→ Exercise objective
Using the listing below, copy every line that mentions "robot".
•••••
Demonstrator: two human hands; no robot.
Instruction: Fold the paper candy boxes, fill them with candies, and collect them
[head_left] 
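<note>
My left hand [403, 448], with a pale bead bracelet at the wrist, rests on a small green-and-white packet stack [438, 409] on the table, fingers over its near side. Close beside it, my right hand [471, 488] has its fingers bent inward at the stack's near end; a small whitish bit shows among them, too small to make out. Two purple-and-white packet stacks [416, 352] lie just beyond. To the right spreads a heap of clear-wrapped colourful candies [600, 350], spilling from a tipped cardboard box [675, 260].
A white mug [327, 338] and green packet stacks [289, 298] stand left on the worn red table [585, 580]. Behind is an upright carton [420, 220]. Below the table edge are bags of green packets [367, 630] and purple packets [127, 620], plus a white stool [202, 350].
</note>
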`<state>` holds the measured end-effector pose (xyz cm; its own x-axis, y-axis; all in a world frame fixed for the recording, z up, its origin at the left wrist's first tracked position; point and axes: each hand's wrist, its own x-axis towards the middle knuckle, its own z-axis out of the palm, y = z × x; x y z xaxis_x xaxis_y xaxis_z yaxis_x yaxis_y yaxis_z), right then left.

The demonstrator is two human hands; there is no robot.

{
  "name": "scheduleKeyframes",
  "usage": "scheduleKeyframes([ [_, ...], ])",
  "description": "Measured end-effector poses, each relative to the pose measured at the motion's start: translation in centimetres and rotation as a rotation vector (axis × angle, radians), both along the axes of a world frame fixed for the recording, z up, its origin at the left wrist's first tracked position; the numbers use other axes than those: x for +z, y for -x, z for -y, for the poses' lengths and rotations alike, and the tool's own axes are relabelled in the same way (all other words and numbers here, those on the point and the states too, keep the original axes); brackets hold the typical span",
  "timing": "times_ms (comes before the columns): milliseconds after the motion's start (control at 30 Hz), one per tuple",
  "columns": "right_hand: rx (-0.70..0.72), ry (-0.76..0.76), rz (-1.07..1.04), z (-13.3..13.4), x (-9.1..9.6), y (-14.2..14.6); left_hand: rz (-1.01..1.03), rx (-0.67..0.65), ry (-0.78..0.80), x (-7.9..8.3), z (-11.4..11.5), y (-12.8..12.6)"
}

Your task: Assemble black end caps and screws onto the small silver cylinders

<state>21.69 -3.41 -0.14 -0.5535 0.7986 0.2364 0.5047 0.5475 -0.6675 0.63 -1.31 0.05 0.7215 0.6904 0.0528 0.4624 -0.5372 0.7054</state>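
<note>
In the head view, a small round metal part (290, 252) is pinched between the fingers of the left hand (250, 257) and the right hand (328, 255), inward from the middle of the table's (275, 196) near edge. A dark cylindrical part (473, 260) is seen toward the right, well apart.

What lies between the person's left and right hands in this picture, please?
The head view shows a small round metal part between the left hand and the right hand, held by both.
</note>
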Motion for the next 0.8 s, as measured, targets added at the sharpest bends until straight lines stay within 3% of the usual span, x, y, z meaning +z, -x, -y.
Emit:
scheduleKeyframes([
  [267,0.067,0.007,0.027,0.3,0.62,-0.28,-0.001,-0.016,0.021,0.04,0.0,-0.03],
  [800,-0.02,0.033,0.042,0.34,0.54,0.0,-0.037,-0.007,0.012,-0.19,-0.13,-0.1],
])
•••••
→ Exercise result
Demonstrator: two human hands; no robot.
The demonstrator is two human hands; there is no robot.

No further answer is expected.